AFG: That was when you wrote one of his films.

MS: Ring of Fear, yes. I still got it downstairs and it never goes anyplace.

AFG: Which writers did you read while you were growing up?

MS: I read everybody. I’ve been reading since I was a little tiny kid. I remember in about fourth or fifth grade or so we moved into a new room. Underneath the window there were these bookshelves and my teacher picked out a book and held it up and said, “Now children, some day you’ll be able to read this book.” It was Moby Dick. And I said, “I liked that book, Miss Fisher.” And she said, “You’ve never read that book!” And I said, “Call me Ishmael”—you know, the first line. Anyway, she never contradicted me on my reading after that!

AFG: So why did you settle in South Carolina?

MS: I’m a country boy. You know, I was born in New York and I hate New York. And when I say I hate New York, I mean I hate New York City. I have a place up near the Adirondacks, up in the mountains, for skiing. I go up for a couple of weeks every summer to do a lot of writing.

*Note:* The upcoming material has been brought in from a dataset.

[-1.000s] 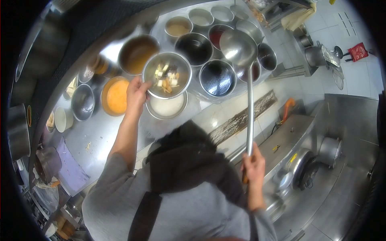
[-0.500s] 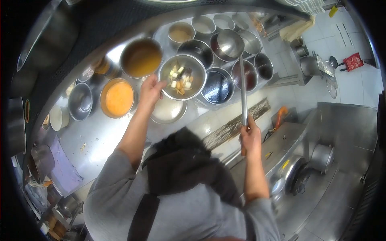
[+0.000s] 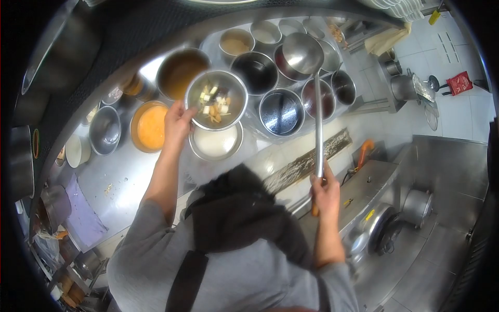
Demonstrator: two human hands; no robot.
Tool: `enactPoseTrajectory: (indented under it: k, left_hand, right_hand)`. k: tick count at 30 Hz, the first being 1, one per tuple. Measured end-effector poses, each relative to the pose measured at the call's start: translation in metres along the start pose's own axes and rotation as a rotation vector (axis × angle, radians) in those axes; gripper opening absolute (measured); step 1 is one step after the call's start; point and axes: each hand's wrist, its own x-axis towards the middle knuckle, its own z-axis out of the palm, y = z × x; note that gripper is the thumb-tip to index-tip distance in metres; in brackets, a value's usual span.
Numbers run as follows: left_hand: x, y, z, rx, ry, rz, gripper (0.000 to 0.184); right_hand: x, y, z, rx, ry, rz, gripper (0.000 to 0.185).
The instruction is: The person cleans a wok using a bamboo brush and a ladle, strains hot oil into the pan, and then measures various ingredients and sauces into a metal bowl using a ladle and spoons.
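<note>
In my left hand (image 3: 178, 122) is the rim of a metal bowl (image 3: 234, 89) that holds chopped pale, yellowish and dark pieces. The bowl hangs above the pots, overlapping the edge of a pot of brown liquid (image 3: 176, 70). Just below it sits a pan of whitish contents (image 3: 217, 143). My right hand (image 3: 326, 190) is wrapped round the handle of a long ladle (image 3: 302, 53). The ladle's round head is over the containers at the back right, partly hiding a pot of dark red liquid (image 3: 282, 65).
A pot of orange liquid (image 3: 149, 127) and a bare metal bowl (image 3: 105, 131) stand on the left. Several pots of dark sauce, such as one black one (image 3: 281, 112), crowd the middle. At lower right is a steel counter with a lidded pot (image 3: 417, 208). A purple cloth (image 3: 86, 213) lies at left.
My left hand has moved left with the bowl, uncovering more of the whitish pan. The ladle has shifted slightly right and up, still in my right hand.
</note>
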Motion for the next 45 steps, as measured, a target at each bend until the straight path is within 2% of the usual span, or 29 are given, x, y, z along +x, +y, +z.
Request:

AFG: What are some of your memories of the War?

MS: Ah, I kinda loved flying. That’s all. People say, “How come no one shot you down?” And I say, “I was better than them!”

AFG: So do you like to travel at all?

MS: No. I hate to travel. I don’t like to go anyplace. I don’t like to leave Georgetown County.

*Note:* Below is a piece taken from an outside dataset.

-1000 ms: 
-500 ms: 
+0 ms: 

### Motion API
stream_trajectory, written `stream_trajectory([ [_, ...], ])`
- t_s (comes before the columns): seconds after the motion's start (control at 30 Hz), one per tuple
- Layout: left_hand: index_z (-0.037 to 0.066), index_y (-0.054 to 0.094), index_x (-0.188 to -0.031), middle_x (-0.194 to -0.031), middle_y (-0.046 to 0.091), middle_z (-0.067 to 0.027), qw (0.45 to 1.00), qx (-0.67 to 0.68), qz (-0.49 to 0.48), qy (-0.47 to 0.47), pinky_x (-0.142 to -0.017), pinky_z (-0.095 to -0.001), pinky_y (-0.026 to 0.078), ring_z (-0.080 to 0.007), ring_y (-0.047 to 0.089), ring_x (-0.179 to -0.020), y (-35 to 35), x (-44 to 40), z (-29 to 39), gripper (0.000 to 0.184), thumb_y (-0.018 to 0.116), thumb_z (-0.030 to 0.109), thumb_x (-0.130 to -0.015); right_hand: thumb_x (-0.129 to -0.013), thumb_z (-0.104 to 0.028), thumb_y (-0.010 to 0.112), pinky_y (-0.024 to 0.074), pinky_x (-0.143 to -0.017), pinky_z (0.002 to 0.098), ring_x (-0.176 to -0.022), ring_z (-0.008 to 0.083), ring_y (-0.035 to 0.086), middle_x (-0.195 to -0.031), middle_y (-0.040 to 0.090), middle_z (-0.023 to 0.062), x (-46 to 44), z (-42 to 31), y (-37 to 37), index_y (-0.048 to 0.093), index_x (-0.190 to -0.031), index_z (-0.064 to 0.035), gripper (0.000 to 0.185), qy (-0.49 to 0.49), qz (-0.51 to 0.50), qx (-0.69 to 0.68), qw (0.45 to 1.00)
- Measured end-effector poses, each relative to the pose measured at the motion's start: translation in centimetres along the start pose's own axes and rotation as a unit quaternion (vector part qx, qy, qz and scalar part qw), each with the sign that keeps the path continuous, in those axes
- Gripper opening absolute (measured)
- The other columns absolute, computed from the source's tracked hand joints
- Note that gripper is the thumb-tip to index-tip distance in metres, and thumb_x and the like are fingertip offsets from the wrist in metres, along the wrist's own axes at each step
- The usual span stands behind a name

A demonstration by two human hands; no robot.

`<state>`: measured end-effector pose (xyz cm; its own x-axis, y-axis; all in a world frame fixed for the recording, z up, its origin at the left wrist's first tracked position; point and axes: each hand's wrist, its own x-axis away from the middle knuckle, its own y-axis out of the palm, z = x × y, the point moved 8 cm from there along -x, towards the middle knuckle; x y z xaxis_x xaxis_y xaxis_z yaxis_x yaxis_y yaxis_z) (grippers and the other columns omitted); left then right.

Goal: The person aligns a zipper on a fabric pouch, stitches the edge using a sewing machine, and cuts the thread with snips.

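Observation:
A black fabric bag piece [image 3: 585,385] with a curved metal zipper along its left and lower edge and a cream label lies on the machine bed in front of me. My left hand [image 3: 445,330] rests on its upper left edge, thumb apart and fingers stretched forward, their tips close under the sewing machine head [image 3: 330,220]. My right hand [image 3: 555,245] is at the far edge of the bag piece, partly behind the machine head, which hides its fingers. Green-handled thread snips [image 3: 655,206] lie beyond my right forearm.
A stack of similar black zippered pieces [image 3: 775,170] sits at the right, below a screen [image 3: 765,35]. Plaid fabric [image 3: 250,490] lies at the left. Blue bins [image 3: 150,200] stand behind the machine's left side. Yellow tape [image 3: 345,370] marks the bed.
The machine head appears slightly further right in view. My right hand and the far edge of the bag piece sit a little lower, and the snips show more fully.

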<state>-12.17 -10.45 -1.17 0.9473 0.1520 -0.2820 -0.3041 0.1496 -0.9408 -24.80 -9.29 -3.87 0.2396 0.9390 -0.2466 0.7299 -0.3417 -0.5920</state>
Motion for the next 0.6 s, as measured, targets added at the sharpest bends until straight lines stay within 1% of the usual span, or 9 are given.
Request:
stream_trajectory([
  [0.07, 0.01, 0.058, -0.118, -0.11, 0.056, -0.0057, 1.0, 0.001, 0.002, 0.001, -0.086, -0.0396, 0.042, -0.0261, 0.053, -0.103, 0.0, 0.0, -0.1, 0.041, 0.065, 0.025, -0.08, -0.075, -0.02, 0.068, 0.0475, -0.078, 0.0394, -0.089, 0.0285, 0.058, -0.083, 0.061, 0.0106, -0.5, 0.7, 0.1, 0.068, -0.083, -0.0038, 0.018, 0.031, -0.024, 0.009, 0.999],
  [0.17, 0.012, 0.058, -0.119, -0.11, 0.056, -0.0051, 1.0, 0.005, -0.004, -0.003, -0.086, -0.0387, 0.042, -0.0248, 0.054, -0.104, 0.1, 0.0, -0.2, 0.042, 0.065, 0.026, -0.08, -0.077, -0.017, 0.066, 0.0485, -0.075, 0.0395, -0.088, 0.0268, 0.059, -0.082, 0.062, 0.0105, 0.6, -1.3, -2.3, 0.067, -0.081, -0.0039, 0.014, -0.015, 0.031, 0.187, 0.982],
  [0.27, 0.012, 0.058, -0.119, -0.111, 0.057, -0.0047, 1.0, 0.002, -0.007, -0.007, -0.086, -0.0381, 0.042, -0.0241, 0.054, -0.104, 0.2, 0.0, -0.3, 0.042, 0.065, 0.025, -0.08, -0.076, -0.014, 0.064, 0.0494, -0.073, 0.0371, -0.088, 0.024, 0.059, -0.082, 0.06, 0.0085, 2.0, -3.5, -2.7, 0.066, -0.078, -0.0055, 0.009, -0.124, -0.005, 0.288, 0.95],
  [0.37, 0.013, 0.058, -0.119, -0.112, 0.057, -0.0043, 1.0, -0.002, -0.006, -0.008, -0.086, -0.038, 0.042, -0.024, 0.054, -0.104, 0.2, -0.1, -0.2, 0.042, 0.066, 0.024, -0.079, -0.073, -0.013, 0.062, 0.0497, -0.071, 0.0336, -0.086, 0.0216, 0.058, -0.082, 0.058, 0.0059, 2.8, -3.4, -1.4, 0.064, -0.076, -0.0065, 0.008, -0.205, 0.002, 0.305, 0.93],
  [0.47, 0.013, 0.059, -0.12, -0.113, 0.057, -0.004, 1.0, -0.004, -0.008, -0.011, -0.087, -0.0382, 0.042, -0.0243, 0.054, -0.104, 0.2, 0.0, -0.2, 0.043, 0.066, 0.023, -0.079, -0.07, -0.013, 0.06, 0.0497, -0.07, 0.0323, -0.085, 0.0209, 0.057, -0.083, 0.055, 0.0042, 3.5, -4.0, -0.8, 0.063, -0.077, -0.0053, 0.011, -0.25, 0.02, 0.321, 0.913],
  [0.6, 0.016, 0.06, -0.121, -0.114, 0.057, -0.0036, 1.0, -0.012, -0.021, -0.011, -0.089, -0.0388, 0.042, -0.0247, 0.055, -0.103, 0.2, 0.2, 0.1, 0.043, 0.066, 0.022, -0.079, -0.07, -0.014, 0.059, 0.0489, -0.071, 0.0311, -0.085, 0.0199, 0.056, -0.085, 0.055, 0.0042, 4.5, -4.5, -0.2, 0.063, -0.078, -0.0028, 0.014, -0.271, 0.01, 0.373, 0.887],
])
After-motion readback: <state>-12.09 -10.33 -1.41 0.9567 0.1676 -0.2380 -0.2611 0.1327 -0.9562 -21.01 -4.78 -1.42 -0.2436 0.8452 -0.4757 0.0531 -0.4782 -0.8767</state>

AFG: So who’s your favorite writer?

MS: Oh, I read any book that’s good. Clive Cussler I like—he’s the guy who uncovered the submarine. I just wrote to him yesterday.

AFG: He writes about this character called Dirk Pitt.

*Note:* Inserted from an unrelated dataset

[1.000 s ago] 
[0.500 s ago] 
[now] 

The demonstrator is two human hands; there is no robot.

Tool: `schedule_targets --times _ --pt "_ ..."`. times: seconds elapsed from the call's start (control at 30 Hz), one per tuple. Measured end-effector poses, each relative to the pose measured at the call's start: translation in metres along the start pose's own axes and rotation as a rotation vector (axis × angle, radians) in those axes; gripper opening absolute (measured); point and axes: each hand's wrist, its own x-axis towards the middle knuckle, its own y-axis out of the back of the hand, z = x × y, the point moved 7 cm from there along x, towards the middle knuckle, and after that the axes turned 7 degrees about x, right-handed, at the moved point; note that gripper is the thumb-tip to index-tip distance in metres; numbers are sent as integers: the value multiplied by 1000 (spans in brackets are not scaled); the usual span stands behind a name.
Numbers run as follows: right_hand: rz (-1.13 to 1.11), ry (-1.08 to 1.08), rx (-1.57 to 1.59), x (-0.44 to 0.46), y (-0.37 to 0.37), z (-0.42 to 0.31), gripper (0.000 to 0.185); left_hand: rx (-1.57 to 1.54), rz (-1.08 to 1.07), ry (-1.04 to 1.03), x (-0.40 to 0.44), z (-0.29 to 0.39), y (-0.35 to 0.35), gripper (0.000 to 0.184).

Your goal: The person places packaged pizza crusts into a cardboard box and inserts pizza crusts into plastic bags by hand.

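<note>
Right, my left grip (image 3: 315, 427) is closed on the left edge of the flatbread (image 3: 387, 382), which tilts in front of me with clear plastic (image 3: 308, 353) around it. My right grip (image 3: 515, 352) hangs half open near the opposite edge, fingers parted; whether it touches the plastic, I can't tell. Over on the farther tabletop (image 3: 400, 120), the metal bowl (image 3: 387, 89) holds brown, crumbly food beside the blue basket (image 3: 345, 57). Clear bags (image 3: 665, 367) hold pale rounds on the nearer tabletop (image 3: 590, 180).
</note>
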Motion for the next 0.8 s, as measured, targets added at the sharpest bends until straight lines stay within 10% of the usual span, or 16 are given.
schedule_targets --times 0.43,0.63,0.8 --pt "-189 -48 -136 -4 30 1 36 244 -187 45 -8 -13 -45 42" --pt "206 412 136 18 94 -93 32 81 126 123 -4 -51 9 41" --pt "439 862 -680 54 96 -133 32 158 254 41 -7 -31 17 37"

MS: Dirk Pitt. That’s a real comic book name, but a good one. Writers are very funny. They don’t have to be anyplace. All they need is a typewriter. If I’m going to go someplace for awhile, I always take a typewriter with me.

AFG: I know how much Ernest Hemingway loved Mike Hammer!

MS: Now what happened with Ernest Hemingway was that he wrote this nasty piece about me. I never say anything bad about a writer. Some are better than others, that’s all. And some make more money. But anyway, I got aggravated at him writing that piece about me, cause none of it was true. So I was on a show in Chicago, a live TV show. It was in a big theatre and there was a stage audience, and the guy who was interviewing me said, “Did you read that piece that Hemingway wrote about you?” And I said, “Hemingway who?” It brought the house down, but he hated my guts after that.

AFG: Tell me the story about the picture in the restaurant.

MS: Well, I forget the name of the restaurant, but it was a very old restaurant and the place was down on the Florida Keys. The girl behind the counter had a picture of Hemingway—he used go fishing down there—and she had put it in a frame and put it up behind the cash register. I used to go diving out there, around the area. She’d found out who I was, and one day she said to me, “Can I have your picture?” So I gave her a picture, and she put it up next to Hemingway’s. Then Hemingway came in one day—I hate telling this story because it sounds like I’m making fun of Hemingway and I’m not, cause I liked him—and says, “What’s his picture doing up next to mine?” And she says, “I know him, too.” And he says, “Well either you take down his picture or you take down mine.” So she took down his picture and gave it back to him. Now that’s not a nice story to tell. [laughing]

AFG: Well, I like Hemingway’s stories, but I really don’t care for the way he presents the bullfighters as heroes.

MS: I know that. I know exactly what you’re talking about, and I felt the same way about him. I don’t like to see animals killed.

AFG: I think it’s brutal.

MS: I think so, too. You should see this house where we are. I live out on the creek here, surrounded by water. I got the best view of the creek. We’ve got five cats in the house, another five outside who always come up for mealtimes, and a bunch of raccoons who knock on the door if you don’t feed them. Luckily the possums hibernate, so they’re only here part of the year! We’re animal lovers.

AFG: So are you optimistic about the state of the world?

MS: I’m optimistic but not in the way you think I am!